- [Activity]: Could you copy out every line of the data where the word "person" occurs?
BEGIN Input records
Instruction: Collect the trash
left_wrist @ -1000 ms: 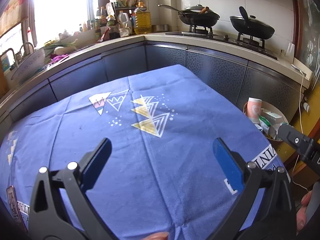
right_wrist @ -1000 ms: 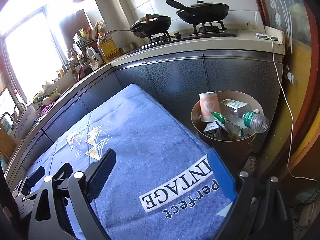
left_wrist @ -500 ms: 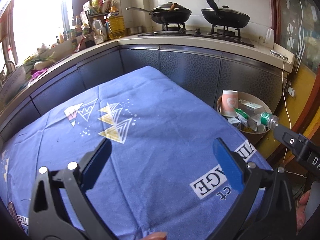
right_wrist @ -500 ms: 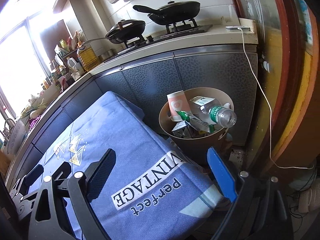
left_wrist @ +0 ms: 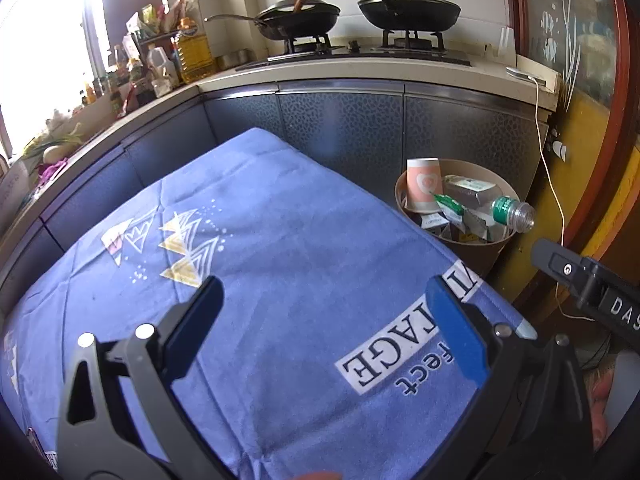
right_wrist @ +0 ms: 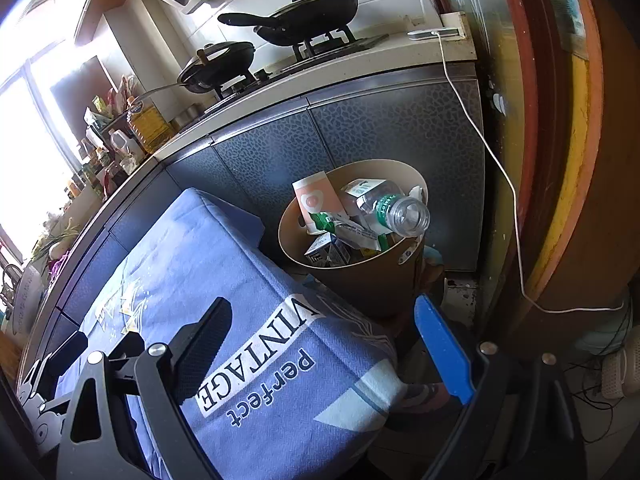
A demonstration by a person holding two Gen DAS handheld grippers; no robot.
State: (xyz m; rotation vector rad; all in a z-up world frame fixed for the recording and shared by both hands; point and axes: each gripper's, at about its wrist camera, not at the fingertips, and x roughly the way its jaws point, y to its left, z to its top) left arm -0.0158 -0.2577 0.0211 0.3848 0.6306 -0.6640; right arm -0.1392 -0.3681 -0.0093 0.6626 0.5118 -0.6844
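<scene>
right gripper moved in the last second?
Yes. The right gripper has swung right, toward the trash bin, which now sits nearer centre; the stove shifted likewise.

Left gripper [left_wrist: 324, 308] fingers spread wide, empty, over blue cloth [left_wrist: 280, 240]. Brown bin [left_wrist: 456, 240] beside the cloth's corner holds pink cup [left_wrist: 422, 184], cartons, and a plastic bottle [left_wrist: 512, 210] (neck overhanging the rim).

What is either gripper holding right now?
Nothing. The left gripper and right gripper are both open over the blue printed tablecloth.
</scene>
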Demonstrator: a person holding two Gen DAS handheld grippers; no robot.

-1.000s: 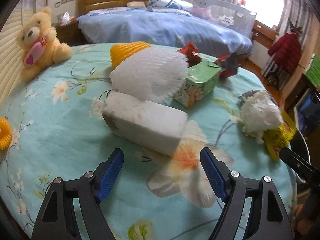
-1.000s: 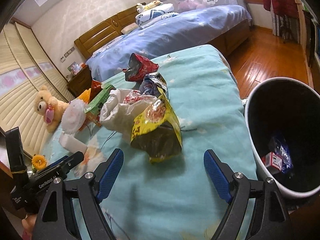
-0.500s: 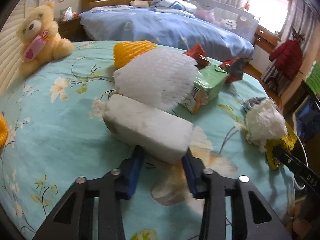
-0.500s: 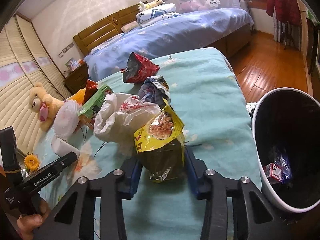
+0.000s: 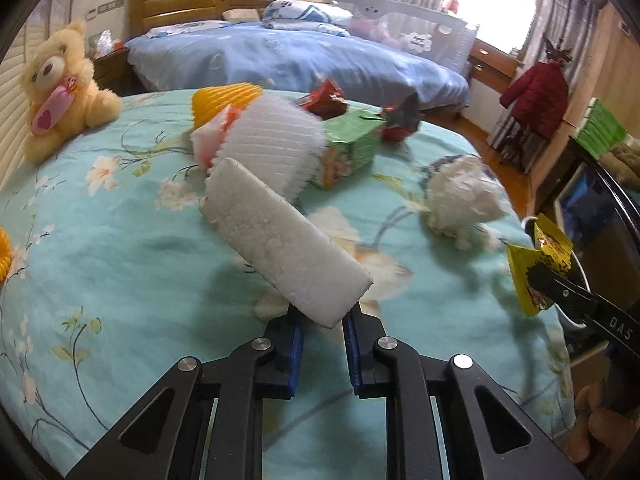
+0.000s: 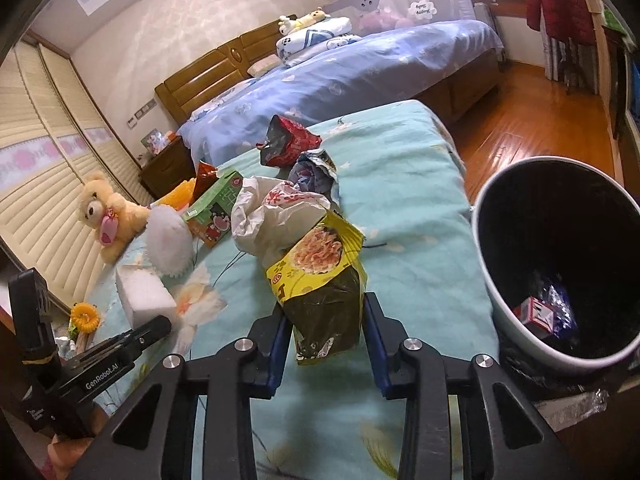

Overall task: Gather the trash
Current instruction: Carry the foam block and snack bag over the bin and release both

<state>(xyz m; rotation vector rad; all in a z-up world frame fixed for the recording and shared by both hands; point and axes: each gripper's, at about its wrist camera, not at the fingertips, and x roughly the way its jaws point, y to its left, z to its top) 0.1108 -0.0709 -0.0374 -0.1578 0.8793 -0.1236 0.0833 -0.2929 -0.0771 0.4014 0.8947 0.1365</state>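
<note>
Our left tongs (image 5: 322,326) are closing on the foam block (image 5: 280,240), our right tongs (image 6: 326,330) on the yellow snack bag (image 6: 320,276).

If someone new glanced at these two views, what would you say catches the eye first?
Probably the white foam block, pinched at its near end by the closing left gripper and tilting above the floral bedspread. Next, the yellow snack bag clamped in the closing right gripper, with the black bin just to its right.
</note>
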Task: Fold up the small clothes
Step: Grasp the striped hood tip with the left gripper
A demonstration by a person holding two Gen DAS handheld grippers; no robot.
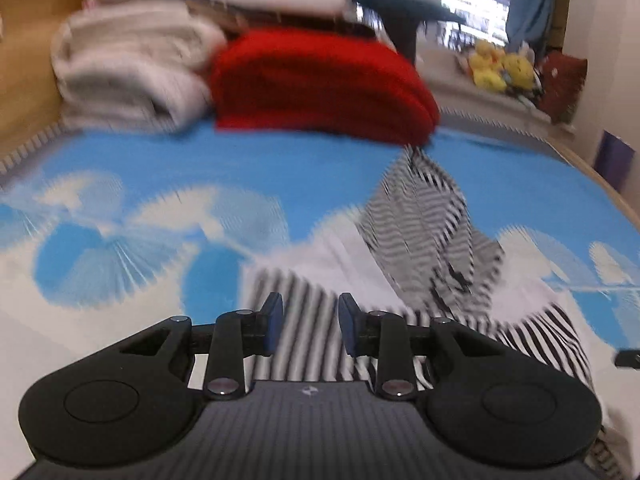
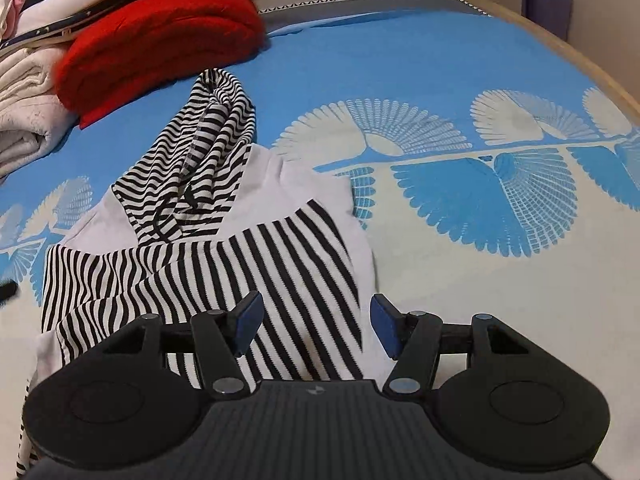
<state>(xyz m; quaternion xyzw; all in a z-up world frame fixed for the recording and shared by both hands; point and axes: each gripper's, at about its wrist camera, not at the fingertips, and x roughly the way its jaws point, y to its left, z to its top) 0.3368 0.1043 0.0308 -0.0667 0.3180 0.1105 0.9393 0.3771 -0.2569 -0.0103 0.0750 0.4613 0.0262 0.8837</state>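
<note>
A small black-and-white striped garment with white panels (image 2: 224, 240) lies partly folded on the blue and white patterned bedspread (image 2: 440, 80); its striped hood (image 2: 216, 128) points away from me. It also shows, blurred, in the left wrist view (image 1: 420, 232). My right gripper (image 2: 314, 326) is open and empty just above the garment's near striped edge. My left gripper (image 1: 310, 324) is open and empty over the garment's striped near part. A dark tip (image 1: 628, 358) at the right edge of the left wrist view may be the other gripper.
A folded red garment (image 2: 160, 36) and a stack of white folded cloth (image 2: 28, 112) lie at the bed's far left. The wooden bed edge (image 2: 580, 60) curves along the right. Yellow plush toys (image 1: 500, 66) sit on a far ledge.
</note>
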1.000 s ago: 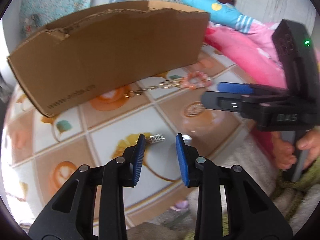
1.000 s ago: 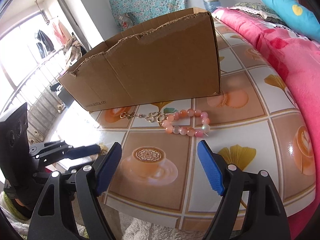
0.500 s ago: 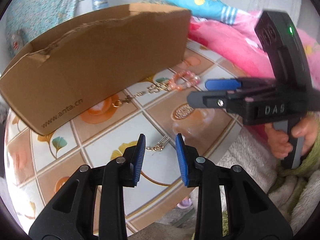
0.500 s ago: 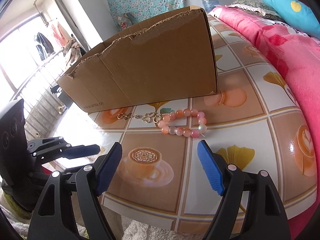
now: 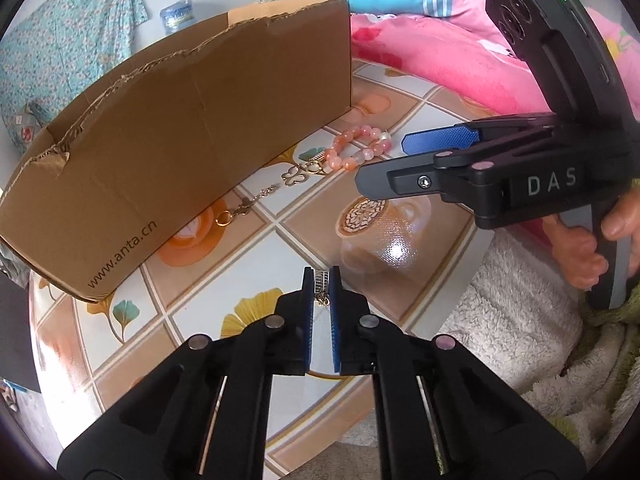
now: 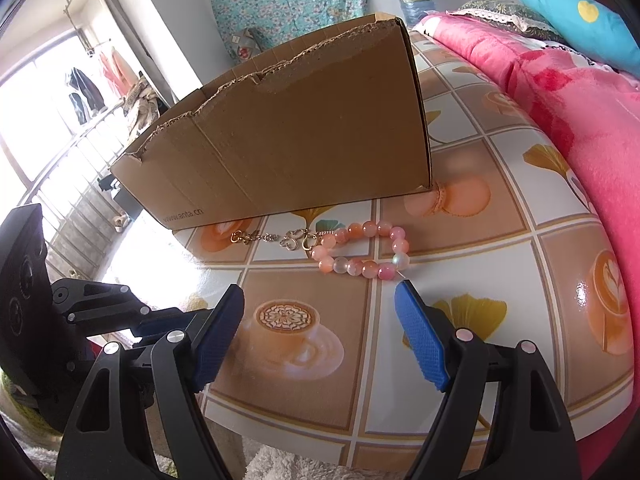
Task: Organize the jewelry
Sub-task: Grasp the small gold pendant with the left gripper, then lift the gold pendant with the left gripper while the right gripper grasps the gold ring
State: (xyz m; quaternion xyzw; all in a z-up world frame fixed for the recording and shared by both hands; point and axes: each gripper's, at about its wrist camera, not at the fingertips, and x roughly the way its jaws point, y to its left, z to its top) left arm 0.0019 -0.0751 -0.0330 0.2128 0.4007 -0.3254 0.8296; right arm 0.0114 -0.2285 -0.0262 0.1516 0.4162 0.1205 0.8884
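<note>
Starting at the left of the tiled tabletop (image 5: 256, 264), a torn cardboard box (image 5: 180, 140) printed with "www.anta.cn" stands with its open top toward the room; its inside cannot be seen from either wrist view, so whether any jewelry lies in it is unclear. Just in front of its long wall a gold chain bracelet (image 5: 260, 200) with clover-shaped links lies stretched out, and at its right end, touching or nearly so, sits a pink bead bracelet (image 6: 362, 254) in a closed loop. Nearer the table's front edge, the left gripper (image 5: 321, 280) has its jaws nearly pressed together, pinching a small silver piece of jewelry (image 5: 321, 280) between the blue pads, a short bit of chain hanging below the tips. To the right, the right gripper (image 6: 320, 312) hovers above the table with jaws spread wide and nothing between them, pointed toward the bead bracelet. Judged from this, the sorting is at an early stage: one piece is gripped but not yet stowed, and both bracelets lie outside the box, waiting for collection.
</note>
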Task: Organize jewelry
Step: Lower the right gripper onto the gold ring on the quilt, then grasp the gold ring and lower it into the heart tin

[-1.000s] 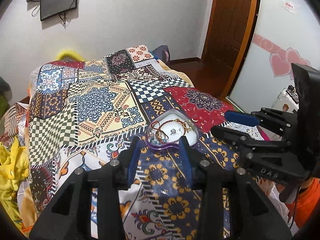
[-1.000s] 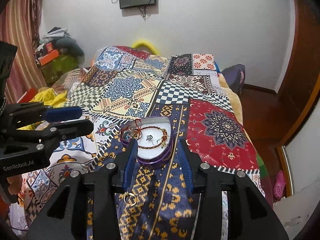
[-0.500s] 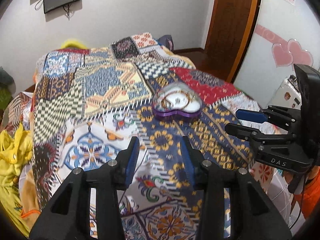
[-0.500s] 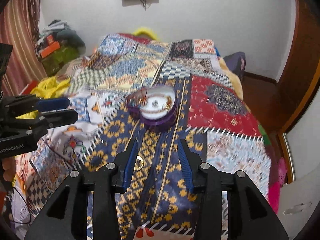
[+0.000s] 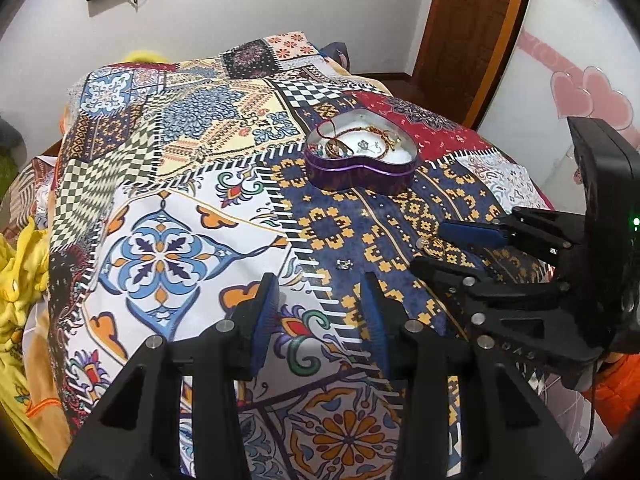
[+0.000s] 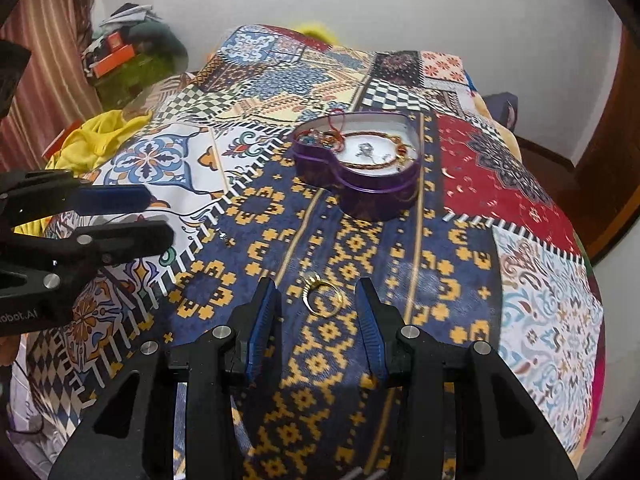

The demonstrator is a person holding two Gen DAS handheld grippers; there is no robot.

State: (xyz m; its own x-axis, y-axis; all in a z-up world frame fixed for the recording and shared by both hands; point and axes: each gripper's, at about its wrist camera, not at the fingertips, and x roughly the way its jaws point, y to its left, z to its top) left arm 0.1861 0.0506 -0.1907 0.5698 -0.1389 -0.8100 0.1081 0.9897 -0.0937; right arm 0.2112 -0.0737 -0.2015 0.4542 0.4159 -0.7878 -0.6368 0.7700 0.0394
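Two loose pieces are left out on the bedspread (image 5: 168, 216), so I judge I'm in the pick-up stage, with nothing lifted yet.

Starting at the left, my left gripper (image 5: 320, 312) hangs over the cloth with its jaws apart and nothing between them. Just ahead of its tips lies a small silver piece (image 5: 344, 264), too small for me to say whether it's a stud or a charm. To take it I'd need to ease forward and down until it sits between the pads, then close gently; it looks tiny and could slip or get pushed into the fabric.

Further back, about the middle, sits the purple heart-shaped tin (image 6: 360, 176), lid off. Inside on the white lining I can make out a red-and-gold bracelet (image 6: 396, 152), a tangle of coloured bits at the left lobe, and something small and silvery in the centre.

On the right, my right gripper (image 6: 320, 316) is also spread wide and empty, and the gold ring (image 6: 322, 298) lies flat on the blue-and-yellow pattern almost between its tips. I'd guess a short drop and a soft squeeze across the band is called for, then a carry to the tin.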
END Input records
- [Output for this task]:
A demonstration by a person holding two Gen DAS handheld grippers; no robot.
Demonstrator: a person holding two Gen DAS handheld grippers; no robot.
A demonstration by a person holding two Gen DAS handheld grippers; no robot.
The demonstrator is a person holding two Gen DAS handheld grippers; there is no robot.

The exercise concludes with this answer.